Metadata-Version: 2.1
Name: pathtype
Version: 1.0.0
Summary: Easily validate paths in command line arguments. To be used with argparse.
Home-page: https://github.com/xfrenette/pathtype
Author: Xavier Frenette
License: MIT
Keywords: argparse,argument parsing,path,pathlib,cli,command line
Classifier: Development Status :: 5 - Production/Stable
Classifier: Intended Audience :: Developers
Classifier: Operating System :: OS Independent
Classifier: Programming Language :: Python
Classifier: Programming Language :: Python :: 3.7
Classifier: Programming Language :: Python :: 3.8
Classifier: Programming Language :: Python :: 3.9
Classifier: Programming Language :: Python :: 3.10
Classifier: Topic :: Software Development :: Libraries
Classifier: Topic :: Software Development :: Libraries :: Python Modules
Requires-Python: >=3.7
Description-Content-Type: text/markdown
License-File: LICENSE

pathtype: Validate paths in command line arguments
===


The *pathtype* Python package makes it simple to validate paths in command line (CLI)
arguments.
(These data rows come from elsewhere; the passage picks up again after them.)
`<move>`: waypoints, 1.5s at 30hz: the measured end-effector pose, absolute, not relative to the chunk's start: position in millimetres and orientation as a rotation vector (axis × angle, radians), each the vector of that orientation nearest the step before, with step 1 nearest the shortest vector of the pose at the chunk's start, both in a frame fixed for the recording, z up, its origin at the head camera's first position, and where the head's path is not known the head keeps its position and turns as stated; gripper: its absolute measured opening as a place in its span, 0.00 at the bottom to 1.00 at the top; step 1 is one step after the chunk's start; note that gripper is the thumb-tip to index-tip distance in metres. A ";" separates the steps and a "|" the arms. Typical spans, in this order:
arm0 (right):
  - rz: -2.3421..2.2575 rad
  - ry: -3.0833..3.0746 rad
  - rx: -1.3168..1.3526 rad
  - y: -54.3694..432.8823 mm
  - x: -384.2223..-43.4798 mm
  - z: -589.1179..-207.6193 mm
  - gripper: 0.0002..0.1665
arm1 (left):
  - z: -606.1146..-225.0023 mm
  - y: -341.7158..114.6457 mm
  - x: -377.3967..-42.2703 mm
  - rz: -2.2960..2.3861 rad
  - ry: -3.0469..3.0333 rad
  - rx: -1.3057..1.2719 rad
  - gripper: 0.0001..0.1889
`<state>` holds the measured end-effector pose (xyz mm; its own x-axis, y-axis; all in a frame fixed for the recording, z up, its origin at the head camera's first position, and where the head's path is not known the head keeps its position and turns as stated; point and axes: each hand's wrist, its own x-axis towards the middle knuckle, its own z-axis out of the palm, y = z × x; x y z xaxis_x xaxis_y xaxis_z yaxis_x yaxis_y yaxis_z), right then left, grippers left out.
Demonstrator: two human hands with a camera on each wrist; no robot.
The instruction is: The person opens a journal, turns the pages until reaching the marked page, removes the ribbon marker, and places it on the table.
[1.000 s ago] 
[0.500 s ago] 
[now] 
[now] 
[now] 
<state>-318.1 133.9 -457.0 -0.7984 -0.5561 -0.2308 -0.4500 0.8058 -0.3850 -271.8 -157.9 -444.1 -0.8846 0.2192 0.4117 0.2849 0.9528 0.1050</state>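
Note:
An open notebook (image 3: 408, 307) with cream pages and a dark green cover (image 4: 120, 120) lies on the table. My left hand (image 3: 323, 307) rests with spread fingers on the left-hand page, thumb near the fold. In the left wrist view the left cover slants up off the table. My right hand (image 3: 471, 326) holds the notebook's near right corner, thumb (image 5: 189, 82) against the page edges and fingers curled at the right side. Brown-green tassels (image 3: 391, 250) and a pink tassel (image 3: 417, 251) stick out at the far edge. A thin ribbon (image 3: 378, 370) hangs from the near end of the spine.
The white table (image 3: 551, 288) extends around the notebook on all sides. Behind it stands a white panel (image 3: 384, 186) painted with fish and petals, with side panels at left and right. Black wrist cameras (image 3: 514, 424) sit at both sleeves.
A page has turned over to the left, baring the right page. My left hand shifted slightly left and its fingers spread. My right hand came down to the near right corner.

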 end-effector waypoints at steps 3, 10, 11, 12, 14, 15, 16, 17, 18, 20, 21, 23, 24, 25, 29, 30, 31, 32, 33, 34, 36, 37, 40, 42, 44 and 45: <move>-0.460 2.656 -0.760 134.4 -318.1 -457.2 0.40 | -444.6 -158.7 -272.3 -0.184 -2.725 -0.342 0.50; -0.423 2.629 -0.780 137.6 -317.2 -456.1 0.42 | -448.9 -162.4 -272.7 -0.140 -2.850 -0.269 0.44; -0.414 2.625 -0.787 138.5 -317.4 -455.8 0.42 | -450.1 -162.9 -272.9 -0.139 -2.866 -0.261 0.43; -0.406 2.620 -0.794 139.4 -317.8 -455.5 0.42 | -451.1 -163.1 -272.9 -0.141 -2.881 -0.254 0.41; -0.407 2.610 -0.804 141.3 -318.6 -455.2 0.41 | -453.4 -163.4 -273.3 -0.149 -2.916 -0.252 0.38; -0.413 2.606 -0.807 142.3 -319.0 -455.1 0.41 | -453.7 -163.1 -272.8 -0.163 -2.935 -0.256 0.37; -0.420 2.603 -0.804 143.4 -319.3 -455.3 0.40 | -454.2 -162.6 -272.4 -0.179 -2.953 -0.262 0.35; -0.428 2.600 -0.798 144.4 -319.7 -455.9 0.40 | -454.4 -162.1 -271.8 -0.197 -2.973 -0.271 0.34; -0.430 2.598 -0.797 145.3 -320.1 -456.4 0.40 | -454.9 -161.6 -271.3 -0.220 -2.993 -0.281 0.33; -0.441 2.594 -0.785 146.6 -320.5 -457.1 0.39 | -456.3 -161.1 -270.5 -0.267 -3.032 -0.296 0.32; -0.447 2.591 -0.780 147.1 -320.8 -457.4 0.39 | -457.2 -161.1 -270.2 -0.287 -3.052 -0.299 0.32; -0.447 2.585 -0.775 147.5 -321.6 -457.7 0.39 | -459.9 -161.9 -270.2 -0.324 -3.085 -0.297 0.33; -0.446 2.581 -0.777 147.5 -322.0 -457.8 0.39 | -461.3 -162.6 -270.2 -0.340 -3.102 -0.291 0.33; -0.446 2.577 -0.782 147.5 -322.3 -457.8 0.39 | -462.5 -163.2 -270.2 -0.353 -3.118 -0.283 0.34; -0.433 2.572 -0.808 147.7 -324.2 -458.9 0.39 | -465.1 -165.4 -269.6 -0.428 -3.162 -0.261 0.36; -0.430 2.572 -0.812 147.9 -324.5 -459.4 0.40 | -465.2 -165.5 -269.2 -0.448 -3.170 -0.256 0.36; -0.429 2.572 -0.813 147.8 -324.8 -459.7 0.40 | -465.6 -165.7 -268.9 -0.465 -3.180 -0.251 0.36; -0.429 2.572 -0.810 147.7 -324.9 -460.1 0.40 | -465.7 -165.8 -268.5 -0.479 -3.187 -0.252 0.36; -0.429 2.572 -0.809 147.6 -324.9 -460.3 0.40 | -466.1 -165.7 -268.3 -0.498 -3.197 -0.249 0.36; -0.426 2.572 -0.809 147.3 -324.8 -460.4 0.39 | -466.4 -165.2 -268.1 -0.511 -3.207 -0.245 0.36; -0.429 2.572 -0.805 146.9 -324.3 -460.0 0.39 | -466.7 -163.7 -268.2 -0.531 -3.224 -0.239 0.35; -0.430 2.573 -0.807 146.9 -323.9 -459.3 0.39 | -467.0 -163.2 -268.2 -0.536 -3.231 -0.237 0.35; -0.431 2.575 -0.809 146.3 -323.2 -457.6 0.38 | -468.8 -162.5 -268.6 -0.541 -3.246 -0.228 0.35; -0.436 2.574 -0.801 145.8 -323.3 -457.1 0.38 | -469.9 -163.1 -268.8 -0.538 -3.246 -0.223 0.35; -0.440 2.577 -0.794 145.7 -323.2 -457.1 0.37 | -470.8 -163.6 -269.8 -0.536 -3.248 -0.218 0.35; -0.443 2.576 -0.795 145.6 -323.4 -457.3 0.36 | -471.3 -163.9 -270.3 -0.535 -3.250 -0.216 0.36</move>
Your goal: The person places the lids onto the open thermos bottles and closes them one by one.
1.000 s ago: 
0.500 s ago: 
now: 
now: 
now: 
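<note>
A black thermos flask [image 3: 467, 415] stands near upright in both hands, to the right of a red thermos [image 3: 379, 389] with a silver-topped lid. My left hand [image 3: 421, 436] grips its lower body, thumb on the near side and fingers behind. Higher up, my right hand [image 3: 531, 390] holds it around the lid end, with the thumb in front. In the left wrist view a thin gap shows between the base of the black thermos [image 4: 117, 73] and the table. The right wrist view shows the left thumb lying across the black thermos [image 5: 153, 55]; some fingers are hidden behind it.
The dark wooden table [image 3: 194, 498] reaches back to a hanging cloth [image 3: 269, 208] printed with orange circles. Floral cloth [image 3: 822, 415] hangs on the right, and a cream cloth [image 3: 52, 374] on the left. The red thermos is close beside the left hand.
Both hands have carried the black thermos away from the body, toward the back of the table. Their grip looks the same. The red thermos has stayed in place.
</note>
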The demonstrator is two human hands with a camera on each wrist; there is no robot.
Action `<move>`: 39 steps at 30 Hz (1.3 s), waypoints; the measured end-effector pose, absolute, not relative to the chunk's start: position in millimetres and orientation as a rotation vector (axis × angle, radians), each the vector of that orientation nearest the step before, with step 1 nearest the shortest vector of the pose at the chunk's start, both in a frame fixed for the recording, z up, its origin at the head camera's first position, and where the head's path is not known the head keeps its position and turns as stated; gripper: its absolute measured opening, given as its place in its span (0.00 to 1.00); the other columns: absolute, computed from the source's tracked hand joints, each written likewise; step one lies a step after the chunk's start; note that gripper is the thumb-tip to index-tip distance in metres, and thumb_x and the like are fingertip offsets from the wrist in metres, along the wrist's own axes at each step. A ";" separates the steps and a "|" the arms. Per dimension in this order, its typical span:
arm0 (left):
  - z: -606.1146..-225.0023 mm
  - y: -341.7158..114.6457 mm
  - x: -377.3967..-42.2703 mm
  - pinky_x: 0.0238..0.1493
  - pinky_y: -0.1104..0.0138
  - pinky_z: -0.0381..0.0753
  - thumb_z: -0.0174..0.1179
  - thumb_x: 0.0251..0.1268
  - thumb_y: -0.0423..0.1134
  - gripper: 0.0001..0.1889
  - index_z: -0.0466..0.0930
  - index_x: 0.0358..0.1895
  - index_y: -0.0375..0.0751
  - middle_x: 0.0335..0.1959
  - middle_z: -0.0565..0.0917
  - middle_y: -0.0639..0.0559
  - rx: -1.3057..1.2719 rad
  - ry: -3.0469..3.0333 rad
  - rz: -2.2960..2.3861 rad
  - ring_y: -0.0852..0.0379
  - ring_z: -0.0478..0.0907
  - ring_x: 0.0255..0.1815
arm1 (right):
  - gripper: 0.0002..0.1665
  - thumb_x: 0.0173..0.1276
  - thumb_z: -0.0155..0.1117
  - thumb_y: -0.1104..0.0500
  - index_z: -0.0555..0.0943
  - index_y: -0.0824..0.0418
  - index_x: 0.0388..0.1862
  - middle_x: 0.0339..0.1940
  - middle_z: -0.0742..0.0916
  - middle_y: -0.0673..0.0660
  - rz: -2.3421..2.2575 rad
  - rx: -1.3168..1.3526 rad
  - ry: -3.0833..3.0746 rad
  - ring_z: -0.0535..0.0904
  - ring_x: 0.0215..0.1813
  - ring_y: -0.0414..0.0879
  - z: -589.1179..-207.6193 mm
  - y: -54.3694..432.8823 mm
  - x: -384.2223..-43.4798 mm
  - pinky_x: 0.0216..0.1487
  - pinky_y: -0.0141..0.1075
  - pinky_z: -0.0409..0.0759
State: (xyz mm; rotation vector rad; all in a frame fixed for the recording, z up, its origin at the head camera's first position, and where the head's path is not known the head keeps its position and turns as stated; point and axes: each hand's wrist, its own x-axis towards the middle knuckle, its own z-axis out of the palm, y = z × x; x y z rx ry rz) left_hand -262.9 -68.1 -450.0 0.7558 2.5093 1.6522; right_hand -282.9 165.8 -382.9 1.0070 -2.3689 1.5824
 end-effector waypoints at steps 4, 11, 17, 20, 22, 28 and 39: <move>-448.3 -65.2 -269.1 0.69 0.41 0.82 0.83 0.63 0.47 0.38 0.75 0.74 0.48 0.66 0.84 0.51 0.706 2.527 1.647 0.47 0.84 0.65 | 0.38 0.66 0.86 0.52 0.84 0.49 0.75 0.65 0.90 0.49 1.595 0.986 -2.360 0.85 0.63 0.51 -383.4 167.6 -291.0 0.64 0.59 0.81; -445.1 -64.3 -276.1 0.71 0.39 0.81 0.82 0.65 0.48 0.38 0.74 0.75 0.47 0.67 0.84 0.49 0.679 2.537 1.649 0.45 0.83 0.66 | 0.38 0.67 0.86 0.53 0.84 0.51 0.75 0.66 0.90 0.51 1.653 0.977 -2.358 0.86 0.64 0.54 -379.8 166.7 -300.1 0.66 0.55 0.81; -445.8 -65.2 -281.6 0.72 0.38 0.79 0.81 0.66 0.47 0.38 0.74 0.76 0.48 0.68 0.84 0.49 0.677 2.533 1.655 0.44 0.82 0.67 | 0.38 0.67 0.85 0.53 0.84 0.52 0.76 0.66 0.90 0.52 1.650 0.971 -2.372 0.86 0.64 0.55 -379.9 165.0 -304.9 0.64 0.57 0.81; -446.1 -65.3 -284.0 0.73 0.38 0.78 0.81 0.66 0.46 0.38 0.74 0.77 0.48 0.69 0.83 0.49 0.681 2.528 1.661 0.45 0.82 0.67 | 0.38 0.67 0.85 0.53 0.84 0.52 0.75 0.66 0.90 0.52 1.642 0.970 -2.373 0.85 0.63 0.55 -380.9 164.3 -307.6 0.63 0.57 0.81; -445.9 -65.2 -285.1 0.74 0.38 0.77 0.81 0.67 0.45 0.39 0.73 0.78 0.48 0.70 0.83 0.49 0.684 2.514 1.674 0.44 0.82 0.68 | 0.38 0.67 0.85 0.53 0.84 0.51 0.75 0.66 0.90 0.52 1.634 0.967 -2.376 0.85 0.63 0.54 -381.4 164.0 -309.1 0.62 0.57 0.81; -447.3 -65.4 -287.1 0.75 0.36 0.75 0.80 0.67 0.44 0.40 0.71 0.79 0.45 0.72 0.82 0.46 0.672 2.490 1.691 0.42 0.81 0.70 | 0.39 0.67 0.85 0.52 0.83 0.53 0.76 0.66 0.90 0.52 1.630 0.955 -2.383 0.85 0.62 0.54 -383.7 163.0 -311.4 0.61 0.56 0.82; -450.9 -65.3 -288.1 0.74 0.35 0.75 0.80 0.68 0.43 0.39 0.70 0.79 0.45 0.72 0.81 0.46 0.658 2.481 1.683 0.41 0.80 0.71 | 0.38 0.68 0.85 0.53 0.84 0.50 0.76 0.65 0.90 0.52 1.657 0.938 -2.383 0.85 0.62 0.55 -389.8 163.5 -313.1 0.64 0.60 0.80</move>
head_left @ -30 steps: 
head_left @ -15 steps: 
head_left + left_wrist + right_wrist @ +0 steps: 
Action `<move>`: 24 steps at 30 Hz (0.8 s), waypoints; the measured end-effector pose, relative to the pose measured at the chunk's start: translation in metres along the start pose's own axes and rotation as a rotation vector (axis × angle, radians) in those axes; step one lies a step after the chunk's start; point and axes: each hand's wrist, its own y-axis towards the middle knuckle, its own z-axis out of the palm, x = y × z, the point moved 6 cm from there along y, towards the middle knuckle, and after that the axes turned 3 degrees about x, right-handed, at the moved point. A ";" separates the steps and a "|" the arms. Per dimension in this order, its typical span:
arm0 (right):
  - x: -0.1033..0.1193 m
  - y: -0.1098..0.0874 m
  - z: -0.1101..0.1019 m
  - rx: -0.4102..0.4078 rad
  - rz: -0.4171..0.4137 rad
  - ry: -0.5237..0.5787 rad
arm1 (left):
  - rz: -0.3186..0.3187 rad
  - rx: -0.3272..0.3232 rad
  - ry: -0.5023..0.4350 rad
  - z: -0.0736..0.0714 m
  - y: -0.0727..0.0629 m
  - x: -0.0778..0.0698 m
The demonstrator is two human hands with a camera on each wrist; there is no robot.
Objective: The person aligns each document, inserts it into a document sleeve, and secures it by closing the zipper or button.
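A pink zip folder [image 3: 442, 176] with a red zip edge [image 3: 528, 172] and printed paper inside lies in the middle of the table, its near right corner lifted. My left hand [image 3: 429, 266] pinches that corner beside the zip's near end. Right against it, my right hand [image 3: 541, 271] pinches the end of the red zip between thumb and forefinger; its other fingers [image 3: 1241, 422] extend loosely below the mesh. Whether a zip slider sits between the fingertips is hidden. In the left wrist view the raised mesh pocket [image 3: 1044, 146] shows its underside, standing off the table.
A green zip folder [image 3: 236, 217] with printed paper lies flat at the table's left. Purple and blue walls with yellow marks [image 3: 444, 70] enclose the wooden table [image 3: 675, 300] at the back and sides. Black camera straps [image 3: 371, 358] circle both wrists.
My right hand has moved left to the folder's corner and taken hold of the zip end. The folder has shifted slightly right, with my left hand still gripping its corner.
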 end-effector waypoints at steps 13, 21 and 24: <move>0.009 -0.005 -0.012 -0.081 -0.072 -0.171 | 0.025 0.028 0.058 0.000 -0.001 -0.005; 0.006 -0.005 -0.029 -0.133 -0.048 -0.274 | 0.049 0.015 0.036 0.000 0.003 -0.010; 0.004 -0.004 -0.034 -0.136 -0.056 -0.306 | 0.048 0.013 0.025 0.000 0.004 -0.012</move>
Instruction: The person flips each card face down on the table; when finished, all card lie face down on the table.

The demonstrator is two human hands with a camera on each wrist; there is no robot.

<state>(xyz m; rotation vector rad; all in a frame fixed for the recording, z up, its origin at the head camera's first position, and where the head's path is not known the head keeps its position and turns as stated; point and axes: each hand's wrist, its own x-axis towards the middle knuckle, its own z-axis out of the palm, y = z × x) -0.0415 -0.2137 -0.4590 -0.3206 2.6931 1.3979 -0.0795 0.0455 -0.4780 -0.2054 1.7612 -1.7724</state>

It's made to be used with the `argparse` argument parser. It can validate 
the existence of the file, its permissions, its file name, file extension, etc. With 
*pathtype*, you keep path arguments validation inside the command line parsing logic,
away from your core application code.

Use it as the `type` argument in `parser.add_argument()` to automatically have a CLI 
path argument validated and returned as a `pathlib.Path` instance.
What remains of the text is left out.